Berbeda dengan sebelumnya, pemerintahan baru Australia ingin menitikberatkan kerja sama pada pencegahan bencana iklim.

Pendekatan serupa digunakan Bank Dunia ketika mengabulkan dana bantuan pembangunan senilai USD 130 juta untuk Kep. Solomon, Kamis (2/6). Duit tersebut akan digunakan untuk renovasi bandara di ibu kota Honiara dan pembangunan empat jembatan.

"Menyedikan moda transportasi yang tahan iklim adalah tantangan besar di Kepulauan Solomon,” kata Annette Leith, perwakilan lembaga keuangan yang berkantor pusat di Wasington D.C., AS, itu.

Betapapun juga, Richard Herr, Guru Besar Hubungan Internasional di University of Tasmania, menilai adidaya dunia akan kecewa jika menganggap remeh pemimpin lokal. "Ada kesan yang disayangkan, bahwa loyalitas di sejumlah negara Kepulauan Pasifik bisa dibeli,” kata dia.

"Mereka tidak susah payah memperjuangkan kemerdekaan untuk lalu menjualnya kembali,” imbuhnya.

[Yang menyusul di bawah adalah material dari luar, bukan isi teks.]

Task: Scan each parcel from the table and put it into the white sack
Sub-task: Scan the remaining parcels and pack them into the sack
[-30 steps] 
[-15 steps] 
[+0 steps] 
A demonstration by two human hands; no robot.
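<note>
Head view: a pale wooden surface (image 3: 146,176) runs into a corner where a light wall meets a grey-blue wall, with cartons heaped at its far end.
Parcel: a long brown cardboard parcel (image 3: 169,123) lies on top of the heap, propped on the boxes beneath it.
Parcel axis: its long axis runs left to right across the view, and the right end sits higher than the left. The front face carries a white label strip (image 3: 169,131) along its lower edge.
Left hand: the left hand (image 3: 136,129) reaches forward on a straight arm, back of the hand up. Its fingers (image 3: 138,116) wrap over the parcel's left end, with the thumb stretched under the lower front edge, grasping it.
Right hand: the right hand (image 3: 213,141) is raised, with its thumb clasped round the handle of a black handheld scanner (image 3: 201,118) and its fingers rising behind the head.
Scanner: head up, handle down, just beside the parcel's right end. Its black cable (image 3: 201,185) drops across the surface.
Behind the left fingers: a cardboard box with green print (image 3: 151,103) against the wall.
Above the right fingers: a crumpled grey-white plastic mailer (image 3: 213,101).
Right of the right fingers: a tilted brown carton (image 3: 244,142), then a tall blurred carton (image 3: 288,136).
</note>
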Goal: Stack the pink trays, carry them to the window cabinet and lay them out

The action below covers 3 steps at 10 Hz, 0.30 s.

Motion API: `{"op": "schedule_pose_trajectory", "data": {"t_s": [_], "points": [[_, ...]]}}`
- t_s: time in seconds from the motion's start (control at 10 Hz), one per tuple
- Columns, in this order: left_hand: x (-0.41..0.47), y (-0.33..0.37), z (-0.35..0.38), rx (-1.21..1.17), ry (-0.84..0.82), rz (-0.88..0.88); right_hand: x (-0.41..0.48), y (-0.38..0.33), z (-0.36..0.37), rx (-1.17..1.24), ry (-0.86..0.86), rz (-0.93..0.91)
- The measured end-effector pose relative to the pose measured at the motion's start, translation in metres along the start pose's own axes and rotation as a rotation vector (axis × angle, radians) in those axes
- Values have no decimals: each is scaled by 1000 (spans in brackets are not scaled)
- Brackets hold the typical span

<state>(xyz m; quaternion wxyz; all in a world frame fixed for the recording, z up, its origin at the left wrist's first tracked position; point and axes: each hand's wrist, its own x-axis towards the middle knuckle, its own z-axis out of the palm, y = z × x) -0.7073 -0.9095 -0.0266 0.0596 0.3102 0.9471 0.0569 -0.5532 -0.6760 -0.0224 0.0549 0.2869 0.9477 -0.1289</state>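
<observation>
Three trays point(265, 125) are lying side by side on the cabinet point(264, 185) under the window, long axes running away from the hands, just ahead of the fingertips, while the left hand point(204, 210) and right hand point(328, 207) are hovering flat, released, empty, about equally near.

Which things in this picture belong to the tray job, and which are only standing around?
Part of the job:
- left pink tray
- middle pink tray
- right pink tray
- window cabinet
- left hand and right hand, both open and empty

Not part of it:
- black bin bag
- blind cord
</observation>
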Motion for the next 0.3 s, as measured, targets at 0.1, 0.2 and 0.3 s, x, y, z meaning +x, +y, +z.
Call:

Dunia barat cendrung "menganggap Kepulauan Pasifik tidak mampu melakukan diplomasi tingkat tinggi,” untuk menyeimbangkan hubungan dengan barat dan Cina, timpal Anna Powles, analis keamanan di Universitas Massey, Selandia Baru. 

"Tapi justru itu lah yang sedang mereka lakukan.”